What is being asked
Give back each line below verbatim.

-------- Data extract --------

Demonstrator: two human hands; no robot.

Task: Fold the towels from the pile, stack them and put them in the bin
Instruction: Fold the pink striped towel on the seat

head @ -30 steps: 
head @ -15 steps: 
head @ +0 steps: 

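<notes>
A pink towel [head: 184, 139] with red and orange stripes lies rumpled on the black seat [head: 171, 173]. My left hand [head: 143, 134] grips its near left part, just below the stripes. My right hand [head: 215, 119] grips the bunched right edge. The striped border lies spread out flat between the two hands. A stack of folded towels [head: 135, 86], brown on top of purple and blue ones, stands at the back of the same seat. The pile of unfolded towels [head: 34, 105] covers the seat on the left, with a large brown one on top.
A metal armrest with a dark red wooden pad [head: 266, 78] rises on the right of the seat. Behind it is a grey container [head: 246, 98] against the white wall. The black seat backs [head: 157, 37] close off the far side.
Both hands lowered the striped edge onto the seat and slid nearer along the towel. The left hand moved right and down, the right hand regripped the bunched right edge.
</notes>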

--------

Exercise output
Demonstrator: two human hands; no robot.

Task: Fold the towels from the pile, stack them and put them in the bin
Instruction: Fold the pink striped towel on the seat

head @ -30 steps: 
head @ -15 steps: 
head @ +0 steps: 

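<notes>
A pink towel [head: 184, 139] with red and orange stripes lies rumpled on the black seat [head: 171, 173]. My left hand [head: 143, 134] grips its near left part, just below the stripes. My right hand [head: 215, 119] grips the bunched right edge. The striped border lies spread out flat between the two hands. A stack of folded towels [head: 135, 86], brown on top of purple and blue ones, stands at the back of the same seat. The pile of unfolded towels [head: 34, 105] covers the seat on the left, with a large brown one on top.
A metal armrest with a dark red wooden pad [head: 266, 78] rises on the right of the seat. Behind it is a grey container [head: 246, 98] against the white wall. The black seat backs [head: 157, 37] close off the far side.
Both hands lowered the striped edge onto the seat and slid nearer along the towel. The left hand moved right and down, the right hand regripped the bunched right edge.
</notes>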

What came before makes up the full response.